Dataset records:
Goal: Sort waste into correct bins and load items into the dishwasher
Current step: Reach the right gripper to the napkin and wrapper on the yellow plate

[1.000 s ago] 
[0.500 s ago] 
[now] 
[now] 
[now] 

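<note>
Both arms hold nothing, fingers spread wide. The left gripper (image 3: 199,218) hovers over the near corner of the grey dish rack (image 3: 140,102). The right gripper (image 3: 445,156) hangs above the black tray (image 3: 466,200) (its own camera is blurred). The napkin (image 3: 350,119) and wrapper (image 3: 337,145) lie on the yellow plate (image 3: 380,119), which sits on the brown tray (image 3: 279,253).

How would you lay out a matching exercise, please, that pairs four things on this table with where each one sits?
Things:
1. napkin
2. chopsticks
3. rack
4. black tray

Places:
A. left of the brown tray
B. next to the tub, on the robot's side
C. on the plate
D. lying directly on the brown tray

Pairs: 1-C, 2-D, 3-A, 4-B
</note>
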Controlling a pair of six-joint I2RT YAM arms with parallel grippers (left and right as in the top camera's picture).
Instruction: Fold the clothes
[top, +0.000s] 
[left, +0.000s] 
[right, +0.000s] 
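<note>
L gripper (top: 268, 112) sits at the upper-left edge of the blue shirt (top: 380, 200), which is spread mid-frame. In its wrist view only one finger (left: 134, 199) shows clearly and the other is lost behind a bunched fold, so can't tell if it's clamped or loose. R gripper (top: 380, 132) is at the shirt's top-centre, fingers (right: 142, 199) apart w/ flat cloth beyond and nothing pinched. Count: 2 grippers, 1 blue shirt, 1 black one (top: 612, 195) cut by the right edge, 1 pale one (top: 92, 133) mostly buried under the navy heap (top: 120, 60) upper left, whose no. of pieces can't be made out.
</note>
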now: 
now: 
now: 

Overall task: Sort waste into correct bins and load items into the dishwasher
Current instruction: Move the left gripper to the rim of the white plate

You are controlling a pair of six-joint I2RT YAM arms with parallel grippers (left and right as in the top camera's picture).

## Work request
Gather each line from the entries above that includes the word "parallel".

## Task answer
Controlling a pair of six-joint I2RT YAM arms with parallel grippers (left and right as in the top camera's picture).
You are controlling a pair of six-joint I2RT YAM arms with parallel grippers (left and right as in the top camera's picture).

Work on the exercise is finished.